- **Work instructions**
If a line of the data below holds the string "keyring", copy it.

- **Data shown**
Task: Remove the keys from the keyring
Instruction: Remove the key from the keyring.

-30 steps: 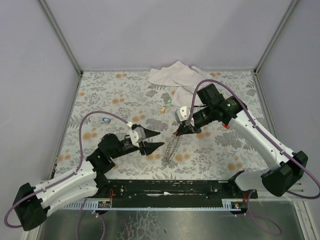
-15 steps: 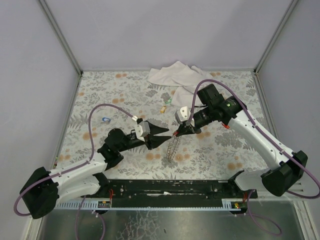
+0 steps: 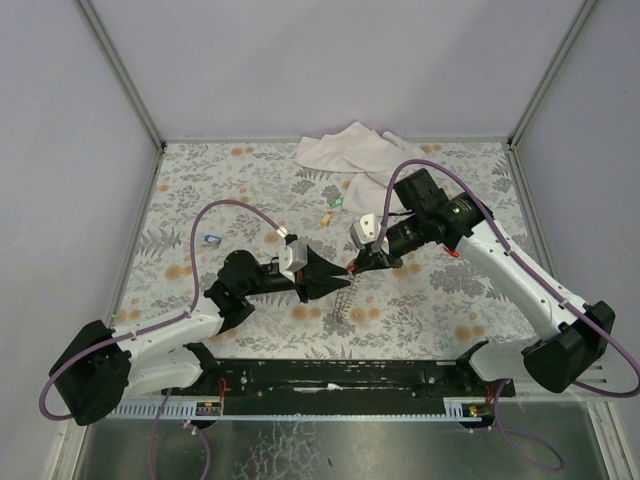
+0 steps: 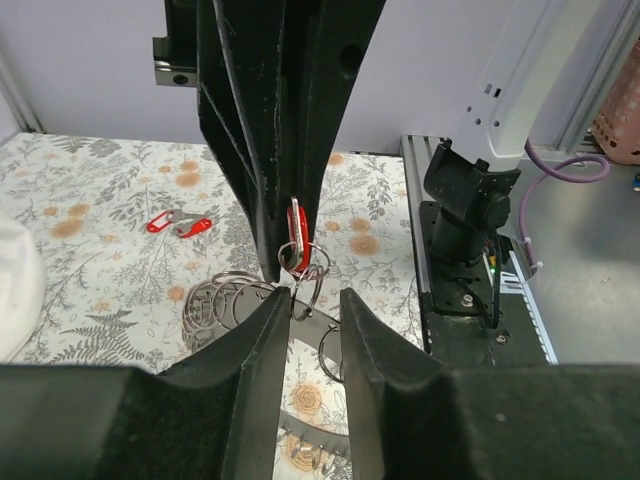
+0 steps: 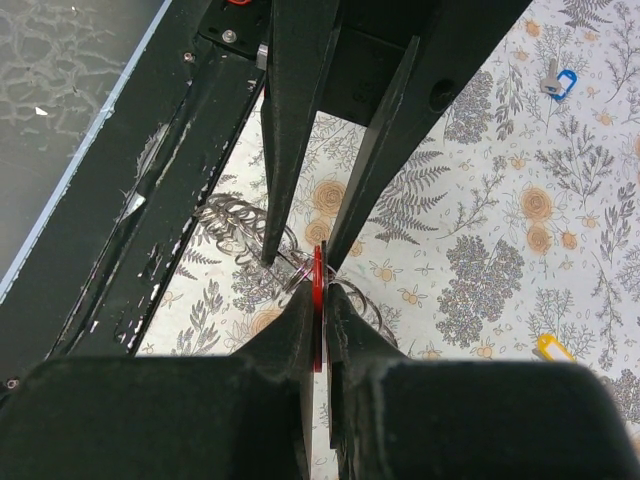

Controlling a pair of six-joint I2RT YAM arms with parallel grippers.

- **Expected output**
Task: Remove the keys from the keyring
Instruction: Remove the key from the keyring.

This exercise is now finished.